(openPR) Seit Anfang Mai gibt es einen neuen Ort für bildenden Kunst in Erkrath am Neanderthal. Eine seit 2017 leerstehende Fabrik konnte von der freien Künstlervereinigung NEANDERARTgroup bis Ende Dezember 2019 als Zwischennutzung für Kunstausstellungen gewonnen werden. Das schwedische Unternehmen Catella Projekt Management macht dies möglich. Dabei stehen den Künstlerinnen und Künstlern drei große Hallen mit morbidem Charm zur Verfügung. Am Eingang erwartet die Besucher eine kleine Bar, gefertigt aus den Materialien, die man in der Fabrik noch finden konnte. ,,Wir möchten alles in dem Zustand lassen wie wir es vorgefunden haben", so der Gründer der NEANDERARTgroup, Ralf Buchholz.
Selbstverständlich wurden die Hallen gereinigt und mit Strom versehen. Ein mobiler Wassertank versorgt die wieder in Gang gesetzte Toilette und Kerzen und Teelichter sorgen für eine romantische Atmosphäre.

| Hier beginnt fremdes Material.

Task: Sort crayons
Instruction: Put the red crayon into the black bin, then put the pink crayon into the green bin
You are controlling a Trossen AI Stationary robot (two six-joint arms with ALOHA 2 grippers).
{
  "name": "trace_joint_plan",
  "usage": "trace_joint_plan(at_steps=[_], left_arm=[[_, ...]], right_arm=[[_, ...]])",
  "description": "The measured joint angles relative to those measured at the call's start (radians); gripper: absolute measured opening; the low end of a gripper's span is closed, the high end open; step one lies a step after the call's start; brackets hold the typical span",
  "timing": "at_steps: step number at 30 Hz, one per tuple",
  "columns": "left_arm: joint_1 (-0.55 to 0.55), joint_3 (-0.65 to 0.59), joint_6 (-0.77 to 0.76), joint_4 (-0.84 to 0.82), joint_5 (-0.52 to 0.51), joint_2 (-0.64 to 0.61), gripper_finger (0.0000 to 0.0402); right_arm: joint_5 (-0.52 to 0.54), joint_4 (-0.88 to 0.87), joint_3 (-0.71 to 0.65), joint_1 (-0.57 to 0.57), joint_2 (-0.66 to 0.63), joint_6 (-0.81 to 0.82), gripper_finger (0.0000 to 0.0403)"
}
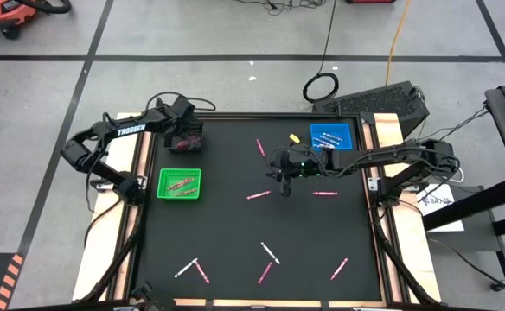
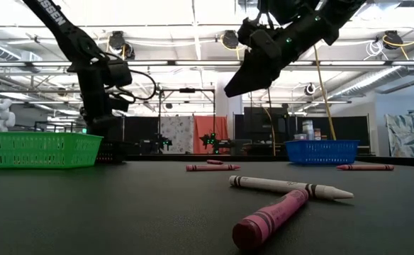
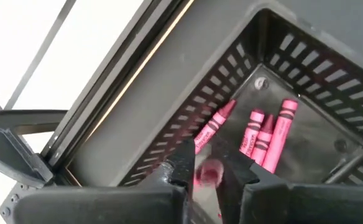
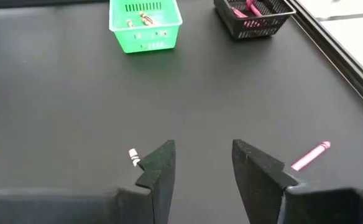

Bereits die erste Vernissage der Ausstellung ,,startup" war ein voller Erfolg. Über 200 kunstinteressierte Besucher, nebst den stellvertretenden Bürgermeisterinnen strömten in die Fabrikhallen, um sch dort umzuschauen. Den Besucher erwartete die breite Palette der bildenden Kunst. Von der Malerei, Fotografie bis hin zu Skulpturen und Installationen. Bei einen Kaltgetränke kam man schnell in Kontakt zu den ausstellenden Künstlern, die sogar vom Niederrhein oder dem Ruhrgebiet anreisten um ihre Werke in Erkrath zu präsentieren. Zukünftig werden die Ausstellungen alle vier Wochen gewechselt und neben der heimischen NEANDERARTgroup, immer zur Hälfte Gastkünstler bestritten. Die nächste Vernissage findet bereits am 1. Juni 2019 um 18:30 Uhr in den Hallen an der Schlüterstraße statt. Unter dem Titel ,,Zwischenräume" können sich die Kunstfreunde wieder auf einen spannenden Querschnitt durch die moderne Kunst freuen. Doch auch Musik, Workshops, Fotoshootings und Liveperformence sollen bis Ende 2019 ihren Platz in der Fabrik finden. ,,Wir möchten die Zeit nutzen, die uns bleibt, um die Kunstszene in Erkrath zu beleben", so Buchholz, der sich über die Location sehr freut. Man darf also gespannt sein, was in den kommenden Monaten so alles in der ART-fabrik passiert.